Every record listed below should be copied exactly.

### Available data

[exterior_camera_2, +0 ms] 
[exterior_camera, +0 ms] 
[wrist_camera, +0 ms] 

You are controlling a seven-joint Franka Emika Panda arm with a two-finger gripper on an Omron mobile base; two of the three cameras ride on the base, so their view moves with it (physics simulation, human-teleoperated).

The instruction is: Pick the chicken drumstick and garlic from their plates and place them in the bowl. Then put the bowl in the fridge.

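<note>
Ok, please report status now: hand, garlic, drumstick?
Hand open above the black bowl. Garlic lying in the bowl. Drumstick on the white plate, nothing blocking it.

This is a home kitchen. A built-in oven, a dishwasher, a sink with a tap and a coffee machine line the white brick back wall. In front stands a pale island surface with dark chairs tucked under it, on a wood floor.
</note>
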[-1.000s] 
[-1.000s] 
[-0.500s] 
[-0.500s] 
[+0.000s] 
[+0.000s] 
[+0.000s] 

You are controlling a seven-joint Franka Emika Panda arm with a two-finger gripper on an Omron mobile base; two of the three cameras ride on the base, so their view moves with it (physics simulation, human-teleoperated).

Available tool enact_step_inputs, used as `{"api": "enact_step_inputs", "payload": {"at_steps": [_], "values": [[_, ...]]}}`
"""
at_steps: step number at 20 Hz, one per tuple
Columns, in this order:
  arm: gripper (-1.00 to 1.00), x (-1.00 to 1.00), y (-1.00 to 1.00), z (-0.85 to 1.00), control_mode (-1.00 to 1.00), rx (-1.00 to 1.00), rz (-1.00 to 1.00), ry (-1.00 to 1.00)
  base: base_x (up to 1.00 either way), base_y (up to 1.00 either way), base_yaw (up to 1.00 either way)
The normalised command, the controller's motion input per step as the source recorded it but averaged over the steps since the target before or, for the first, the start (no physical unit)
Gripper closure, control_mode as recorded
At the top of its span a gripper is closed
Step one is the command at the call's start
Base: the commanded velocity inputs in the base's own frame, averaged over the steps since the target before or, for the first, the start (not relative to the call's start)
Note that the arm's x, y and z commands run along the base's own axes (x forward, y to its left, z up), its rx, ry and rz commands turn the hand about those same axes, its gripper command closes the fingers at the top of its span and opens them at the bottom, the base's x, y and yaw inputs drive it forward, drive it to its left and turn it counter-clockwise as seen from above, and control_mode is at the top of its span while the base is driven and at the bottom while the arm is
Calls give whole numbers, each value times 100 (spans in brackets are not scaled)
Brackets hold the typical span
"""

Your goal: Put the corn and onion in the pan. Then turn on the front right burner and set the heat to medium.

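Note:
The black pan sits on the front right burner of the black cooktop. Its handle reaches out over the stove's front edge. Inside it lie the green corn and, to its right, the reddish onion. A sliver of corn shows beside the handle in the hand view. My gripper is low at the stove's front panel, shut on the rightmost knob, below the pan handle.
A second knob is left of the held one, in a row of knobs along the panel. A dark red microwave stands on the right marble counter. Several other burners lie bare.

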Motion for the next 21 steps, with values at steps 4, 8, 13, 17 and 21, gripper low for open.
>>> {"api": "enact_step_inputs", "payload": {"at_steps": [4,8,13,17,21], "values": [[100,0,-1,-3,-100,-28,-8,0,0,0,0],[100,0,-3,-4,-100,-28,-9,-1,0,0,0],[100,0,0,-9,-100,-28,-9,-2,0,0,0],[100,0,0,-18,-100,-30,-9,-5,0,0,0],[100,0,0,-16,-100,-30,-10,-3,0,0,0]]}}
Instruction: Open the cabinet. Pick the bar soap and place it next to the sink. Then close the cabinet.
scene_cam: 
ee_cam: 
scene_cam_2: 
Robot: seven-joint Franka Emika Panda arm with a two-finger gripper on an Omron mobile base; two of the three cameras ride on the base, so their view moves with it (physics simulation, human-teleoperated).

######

Solution for this task »
[exterior_camera_2, +0 ms] 
[exterior_camera, +0 ms] 
[wrist_camera, +0 ms] 

You are controlling a seven-joint Franka Emika Panda arm with a two-finger gripper on an Omron mobile base; two of the three cameras ride on the base, so their view moves with it (physics simulation, human-teleoperated).

The instruction is: Pick the chicken drumstick and garlic from their plates and place them in the bowl. Then put the bowl in the fridge.

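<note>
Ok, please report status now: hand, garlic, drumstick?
Hand open above the black bowl. Garlic lying in the bowl. Drumstick on the white plate, nothing blocking it.

This is a home kitchen. A built-in oven, a dishwasher, a sink with a tap and a coffee machine line the white brick back wall. In front stands a pale island surface with dark chairs tucked under it, on a wood floor.
</note>
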[-1.000s] 
[-1.000s] 
[-0.500s] 
[-0.500s] 
[+0.000s] 
[+0.000s] 
[+0.000s] 

You are controlling a seven-joint Franka Emika Panda arm with a two-finger gripper on an Omron mobile base; two of the three cameras ride on the base, so their view moves with it (physics simulation, human-teleoperated).

Available tool enact_step_inputs, used as `{"api": "enact_step_inputs", "payload": {"at_steps": [_], "values": [[_, ...]]}}`
"""
at_steps: step number at 20 Hz, one per tuple
Columns, in this order:
  arm: gripper (-1.00 to 1.00), x (-1.00 to 1.00), y (-1.00 to 1.00), z (-0.85 to 1.00), control_mode (-1.00 to 1.00), rx (-1.00 to 1.00), rz (-1.00 to 1.00), ry (-1.00 to 1.00)
  base: base_x (up to 1.00 either way), base_y (up to 1.00 either way), base_yaw (up to 1.00 either way)
The normalised command, the controller's motion input per step as the source recorded it but averaged over the steps since the target before or, for the first, the start (no physical unit)
Gripper closure, control_mode as recorded
At the top of its span a gripper is closed
Step one is the command at the call's start
Base: the commanded velocity inputs in the base's own frame, averaged over the steps since the target before or, for the first, the start (not relative to the call's start)
Note that the arm's x, y and z commands run along the base's own axes (x forward, y to its left, z up), its rx, ry and rz commands turn the hand about those same axes, its gripper command closes the fingers at the top of its span and opens them at the bottom, the base's x, y and yaw inputs drive it forward, drive it to its left and turn it counter-clockwise as seen from above, and control_mode is at the top of its span while the base is driven and at the bottom while the arm is
Calls give whole numbers, each value times 100 (spans in brackets are not scaled)
Brackets hold the typical span
"""

Your goal: Put the corn and onion in the pan. Then turn on the front right burner and set the heat to medium.

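Note:
The black pan sits on the front right burner of the black cooktop. Its handle reaches out over the stove's front edge. Inside it lie the green corn and, to its right, the reddish onion. A sliver of corn shows beside the handle in the hand view. My gripper is low at the stove's front panel, shut on the rightmost knob, below the pan handle.
A second knob is left of the held one, in a row of knobs along the panel. A dark red microwave stands on the right marble counter. Several other burners lie bare.
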
Motion for the next 21 steps, with values at steps 4, 8, 13, 17 and 21, gripper low for open.
>>> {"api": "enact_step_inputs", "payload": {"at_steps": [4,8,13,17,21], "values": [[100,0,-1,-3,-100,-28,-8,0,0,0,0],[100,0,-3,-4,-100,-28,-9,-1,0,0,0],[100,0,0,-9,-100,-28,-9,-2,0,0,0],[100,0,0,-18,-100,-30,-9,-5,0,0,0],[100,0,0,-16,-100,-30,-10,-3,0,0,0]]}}
Instruction: Open the cabinet. Pick the bar soap and place it next to the sink. Then close the cabinet.
scene_cam: 
ee_cam: 
scene_cam_2: 
Robot: seven-joint Franka Emika Panda arm with a two-finger gripper on an Omron mobile base; two of the three cameras ride on the base, so their view moves with it (physics simulation, human-teleoperated).

That concludes the answer to this exercise.